It’s important to emphasize that Australia has been a party to the Treaty on the Non-Proliferation of Nuclear Weapons (NPT) since 1973 and officially adheres to the policy that the country “does not have, and will not seek, nuclear weapons”. This is enshrined in both international documents and government policy: the Department of Foreign Affairs and Trade (DFAT) explicitly states that Australia remains committed to the global nonproliferation regime and views the NPT as “the cornerstone of international security”[1].
Therefore, all conclusions in this chapter should be viewed as an assessment of potential and capabilities, not as a prediction of a direct departure from international obligations. The focus is on building autonomy – the ability, if necessary, to deploy certain segments of nuclear infrastructure within national territory and minimize dependence on external partners.
Australia’s Nuclear Ambitions: Historical Context
As early as the mid-20th century, amid the emergence of “peaceful atom” projects and the nuclear arms race between the great powers, Canberra considered the possibility of developing its own nuclear capability. In 1956, Defence Minister Athol Townley explicitly recommended acquiring tactical nuclear weapons to equip Australian bombers, and in 1958, Australian Atomic Energy Commission Chairman Philip Baxter proposed building a reactor to produce weapons-grade plutonium in Mount Isa[2].
The most famous example of early nuclear ambitions was the Jervis Bay Project, initiated by Prime Minister John Gorton in 1969[3]. The project was ultimately abandoned for economic and political reasons: high costs, public opposition, and a change in government put an end to Australia’s first real attempts to acquire the technical capability to create a nuclear weapon.

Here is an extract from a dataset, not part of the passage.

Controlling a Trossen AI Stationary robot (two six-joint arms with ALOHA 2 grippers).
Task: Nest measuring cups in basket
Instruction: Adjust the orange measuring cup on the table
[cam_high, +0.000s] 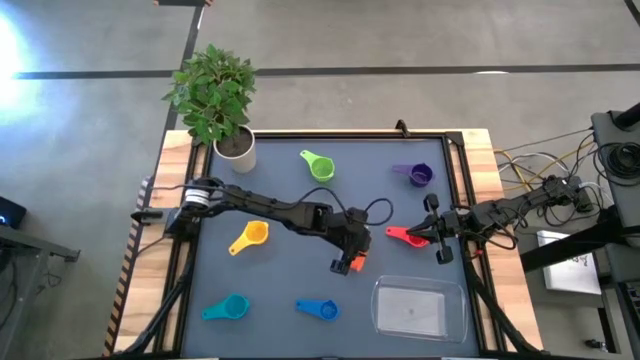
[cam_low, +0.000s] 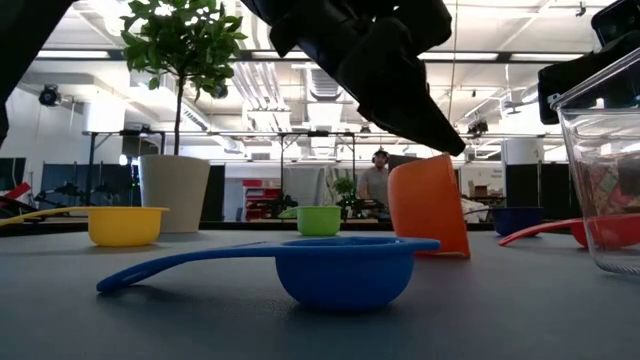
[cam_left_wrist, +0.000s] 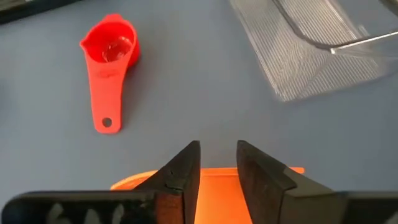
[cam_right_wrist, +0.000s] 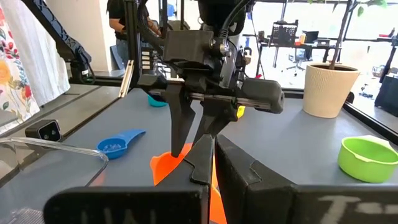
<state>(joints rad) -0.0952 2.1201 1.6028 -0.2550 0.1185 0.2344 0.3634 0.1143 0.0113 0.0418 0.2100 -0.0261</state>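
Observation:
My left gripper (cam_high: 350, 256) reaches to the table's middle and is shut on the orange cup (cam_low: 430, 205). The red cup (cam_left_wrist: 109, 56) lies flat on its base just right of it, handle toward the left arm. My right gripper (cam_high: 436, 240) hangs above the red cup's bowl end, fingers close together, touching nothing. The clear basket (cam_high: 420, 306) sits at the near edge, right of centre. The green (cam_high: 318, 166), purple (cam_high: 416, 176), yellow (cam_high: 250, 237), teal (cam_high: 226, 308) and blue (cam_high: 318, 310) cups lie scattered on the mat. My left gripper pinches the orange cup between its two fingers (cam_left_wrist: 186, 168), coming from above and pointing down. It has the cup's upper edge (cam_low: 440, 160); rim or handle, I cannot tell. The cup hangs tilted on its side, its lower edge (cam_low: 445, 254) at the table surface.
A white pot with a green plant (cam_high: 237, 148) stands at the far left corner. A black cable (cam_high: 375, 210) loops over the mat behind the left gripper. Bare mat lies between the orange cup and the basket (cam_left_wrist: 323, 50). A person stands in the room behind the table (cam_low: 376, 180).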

Nevertheless, it was precisely these ambitions that laid the institutional foundation. As early as the 1950s–1980s, scientific personnel were being trained, research facilities were being established (the HIFAR reactor, launched in 1958), and cooperation with the United States and Great Britain in the field of peaceful nuclear energy was being established. In 1987, the Australian Nuclear Science and Technology Organisation (ANSTO) was established, inheriting the competencies of the former Atomic Energy Commission[4].
A major milestone was the construction of the state-of-the-art OPAL research reactor (commissioned in 2007)[5]. OPAL has become the heart of Australian nuclear science, providing radioisotope production, industrial materials, and fundamental research.

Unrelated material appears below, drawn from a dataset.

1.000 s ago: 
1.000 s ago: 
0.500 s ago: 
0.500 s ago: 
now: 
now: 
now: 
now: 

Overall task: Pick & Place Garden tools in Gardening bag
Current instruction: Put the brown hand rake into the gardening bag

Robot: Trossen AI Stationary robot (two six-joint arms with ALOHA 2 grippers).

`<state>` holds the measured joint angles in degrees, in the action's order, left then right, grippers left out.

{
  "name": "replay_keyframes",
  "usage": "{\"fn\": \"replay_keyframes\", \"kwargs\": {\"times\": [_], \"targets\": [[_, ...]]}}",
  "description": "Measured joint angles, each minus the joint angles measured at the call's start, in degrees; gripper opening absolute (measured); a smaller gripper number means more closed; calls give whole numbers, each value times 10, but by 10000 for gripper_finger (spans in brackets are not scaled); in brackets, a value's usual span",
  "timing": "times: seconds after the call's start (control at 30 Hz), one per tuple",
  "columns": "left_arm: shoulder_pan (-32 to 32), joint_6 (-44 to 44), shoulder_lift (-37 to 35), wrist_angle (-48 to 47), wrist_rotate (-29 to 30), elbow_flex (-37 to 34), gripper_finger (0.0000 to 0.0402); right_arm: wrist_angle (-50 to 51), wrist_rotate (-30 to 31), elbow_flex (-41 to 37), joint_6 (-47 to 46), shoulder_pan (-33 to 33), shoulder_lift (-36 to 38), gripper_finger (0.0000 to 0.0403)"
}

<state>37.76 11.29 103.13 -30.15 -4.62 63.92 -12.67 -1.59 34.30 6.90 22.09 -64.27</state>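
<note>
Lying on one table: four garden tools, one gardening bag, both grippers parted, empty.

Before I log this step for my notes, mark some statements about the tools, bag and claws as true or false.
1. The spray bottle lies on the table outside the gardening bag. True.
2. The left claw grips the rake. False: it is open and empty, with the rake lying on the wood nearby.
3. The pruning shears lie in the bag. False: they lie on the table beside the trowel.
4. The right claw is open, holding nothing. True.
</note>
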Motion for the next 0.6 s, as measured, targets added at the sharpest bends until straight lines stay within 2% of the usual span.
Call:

Australia became one of the leading uranium exporters, but deliberately chose not to develop a full fuel cycle. This decision left it as a raw materials appendage of the global nuclear market.
Thus, by the 21st century, Australia found itself in a contradictory position: on the one hand, the country possessed a developed research base and colossal natural resources, but on the other, it remained limited in its ability to independently develop nuclear energy and completely excluded military projects.
AUKUS’s Turn: From Ally to “Nuclear Partner”
The situation changed dramatically in 2021 with the signing of the AUKUS agreement between Australia, the United States, and the United Kingdom, under which the “nuclear powers” agreed to transfer naval nuclear power technology to their ally. This decision was not only a symbol of trust in Canberra but also a challenge to the global nonproliferation regime: experts called AUKUS a “dangerous precedent”, as it allows the use of highly enriched uranium in military installations of a non-nuclear state.
For Australia, AUKUS was a key step toward achieving a new form of “nuclear status” – albeit one unrelated to weapons development. Acquiring nuclear submarines (Virginia-class and SSN-AUKUS) requires a whole chain of competencies: from training engineers and operators to creating a maintenance infrastructure and a national regulatory system. In this sense, AUKUS can be seen as an incentive to develop that very nuclear independence, albeit within an allied framework.
Thus, historical dynamics show that Australia has repeatedly found itself at a crossroads between the military and peaceful uses of nuclear energy. Today, in the era of AUKUS, this crossroads has become relevant again, but in a different form: it’s not about the atomic bomb, but about the state’s ability to independently manage its nuclear scientific and technical base, personnel, and resources, using them for both energy and naval purposes.
Further analysis requires consideration of three key elements – technical, human and scientific resources – on which Australia’s potential future nuclear independence may be built.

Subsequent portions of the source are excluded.